The Race match marked the beginning of the end for the Junk Yard Dog in the WWF. Simply put, his time had passed. His run, for lack of a better term, had run out. His appearances on WWF television were rare, and his last hurrah in the WWF came at WrestleMania IV in March 1988, where he was a participant in a battle royal. He eliminated Race, a sort of symbolic one-up from their program, before getting dumped by Bret Hart and Bad News Brown, who would shoot an angle right afterward to establish their program, the one that started Bret on his path to stardom. For JYD, though, he had already seen the top, and it was now a journey downward. After lying low for quite some time, the Dog resurfaced, this time in WCW. He did an interview at the ill-fated Capital Combat '90 pay-per-view (does anyone remember The Return of Robocop?), and did a quick little angle with Jim Cornette to get JYD back over. Less than a month later, the Dog was headlining at house shows against Ric Flair, pinning him in non-title matches. Smart fans decried the finishes. JYD was never a great worker, but when his age was combined with his added weight, he was positively terrible. Nevertheless, the WCW "brain trust" programmed him with their champion, even giving Dog a main event against Flair at a Clash of the Champions. The match was a lot better than anybody had a right to expect, and Dog won by DQ due to Four Horsemen interference. JYD found a spot in the Dudes with Attitudes, a babyface version of the Horsemen led by Sting (who won the WCW title from Flair just a month after Dog's Clash match). A few months into his run, JYD was flat and not over. He had a terrible match with Moondog Rex at Halloween Havoc '90, a match which accentuated what everybody in WCW now knew: JYD wasn't in the WWF for a reason. That reason was because his days were done.

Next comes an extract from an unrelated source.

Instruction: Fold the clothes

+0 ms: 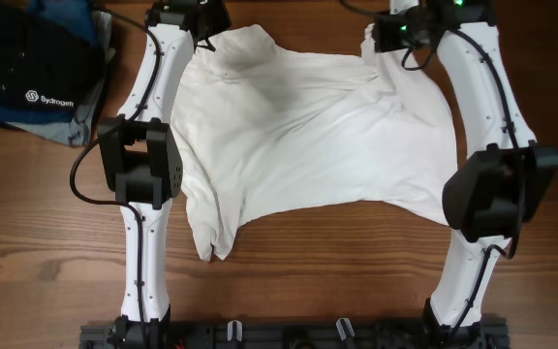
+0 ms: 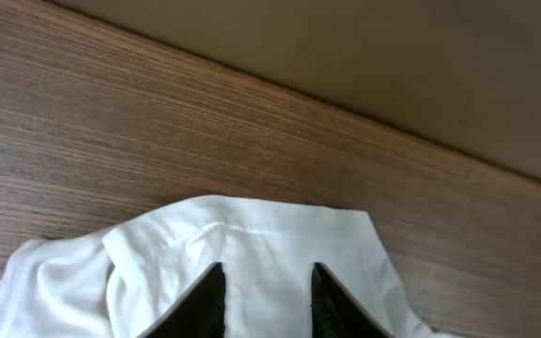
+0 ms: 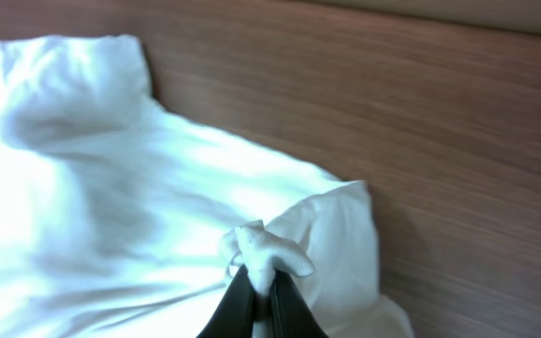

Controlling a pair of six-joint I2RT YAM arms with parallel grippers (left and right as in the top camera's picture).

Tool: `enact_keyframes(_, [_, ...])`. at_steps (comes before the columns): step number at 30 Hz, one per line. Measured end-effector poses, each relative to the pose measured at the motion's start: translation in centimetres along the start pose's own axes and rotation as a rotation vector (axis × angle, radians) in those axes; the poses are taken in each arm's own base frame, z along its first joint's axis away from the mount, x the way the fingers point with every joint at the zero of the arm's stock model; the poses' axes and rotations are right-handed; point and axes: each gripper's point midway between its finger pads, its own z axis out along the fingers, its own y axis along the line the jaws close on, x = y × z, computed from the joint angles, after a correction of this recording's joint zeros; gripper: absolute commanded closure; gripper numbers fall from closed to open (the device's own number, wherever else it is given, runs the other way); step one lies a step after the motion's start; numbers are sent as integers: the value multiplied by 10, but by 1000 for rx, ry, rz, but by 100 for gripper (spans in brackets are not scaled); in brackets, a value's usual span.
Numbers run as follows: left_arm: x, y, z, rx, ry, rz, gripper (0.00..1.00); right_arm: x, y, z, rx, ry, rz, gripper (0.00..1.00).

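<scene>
White clothes [image 3: 111, 178], pinched in right claw [image 3: 259, 280]

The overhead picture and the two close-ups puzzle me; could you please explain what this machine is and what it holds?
These are two robot arms, the left arm and the right arm, at a wooden table. The wide picture comes from a camera above; each close-up comes from a camera on one wrist, looking past its own claw. A white garment lies spread between the arms; a dark folded stack sits off to the left. The right claw is shut, pinching a bunch of the garment. The left claw has its fingers apart over the garment's edge, seemingly gripping nothing.
</scene>
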Motion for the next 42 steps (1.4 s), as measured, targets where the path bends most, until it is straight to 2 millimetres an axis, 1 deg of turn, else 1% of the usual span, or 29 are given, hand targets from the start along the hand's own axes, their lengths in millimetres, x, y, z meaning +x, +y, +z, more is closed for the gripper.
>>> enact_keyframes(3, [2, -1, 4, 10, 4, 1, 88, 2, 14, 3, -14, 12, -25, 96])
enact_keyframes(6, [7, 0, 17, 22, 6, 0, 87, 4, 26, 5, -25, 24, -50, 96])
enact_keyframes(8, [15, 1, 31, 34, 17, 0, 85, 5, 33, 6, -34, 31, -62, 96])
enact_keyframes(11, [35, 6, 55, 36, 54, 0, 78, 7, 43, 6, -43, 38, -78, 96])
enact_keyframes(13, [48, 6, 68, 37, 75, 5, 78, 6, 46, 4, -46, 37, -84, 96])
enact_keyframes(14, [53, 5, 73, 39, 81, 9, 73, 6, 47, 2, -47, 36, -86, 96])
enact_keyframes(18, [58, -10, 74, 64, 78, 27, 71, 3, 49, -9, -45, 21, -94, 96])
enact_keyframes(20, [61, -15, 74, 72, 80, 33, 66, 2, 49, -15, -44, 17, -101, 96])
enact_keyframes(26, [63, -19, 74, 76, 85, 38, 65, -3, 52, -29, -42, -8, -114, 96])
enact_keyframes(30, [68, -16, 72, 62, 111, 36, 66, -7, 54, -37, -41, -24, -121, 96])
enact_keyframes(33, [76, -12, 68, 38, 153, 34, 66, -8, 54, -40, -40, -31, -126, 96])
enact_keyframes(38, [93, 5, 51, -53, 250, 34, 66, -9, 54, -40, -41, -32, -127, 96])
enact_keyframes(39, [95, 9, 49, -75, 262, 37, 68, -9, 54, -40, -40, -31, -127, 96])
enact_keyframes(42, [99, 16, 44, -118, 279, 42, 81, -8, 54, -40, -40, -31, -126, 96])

Dog worked the independent circuit after leaving WCW. He would have one more run in Atlanta, this time in 1992, before moving on to the indies. JYD competed for a time in Jerry Lawler's United States Wrestling Association promotion and won his highest honor by holding the USWA Unified World Championship in September and October of that year. He lived in Charlotte at the time of his death, but he was active on indy shows in Louisiana. His weight in recent years had ballooned to over 325 pounds, and his work was disgraceful, but promoters booked him because he had made his name there. His last appearance on a major show was as part of a legends segment at ECW's Wrestlepalooza show, where he received one of the loudest ovations of the night. Nobody knew it at the time, but it was a fitting tribute to one of the biggest draws of his era. Nobody would ever accuse Junk Yard Dog of being in the league of Kenta Kobashi as a worker. The true smart fan, though, must discriminate between work and drawing power. In the United States, those two are rarely connected. Instead, being a big name wrestler in the U.S. depends on the person's look, charisma, and ability to be in the right place at the right time. Junk Yard Dog abundantly had all three, and it was that and that alone which put him on the path to a seven-year run as a top babyface, and furthermore gave him a spot in wrestling history as one of the most popular and most recognizable wrestlers of his generation.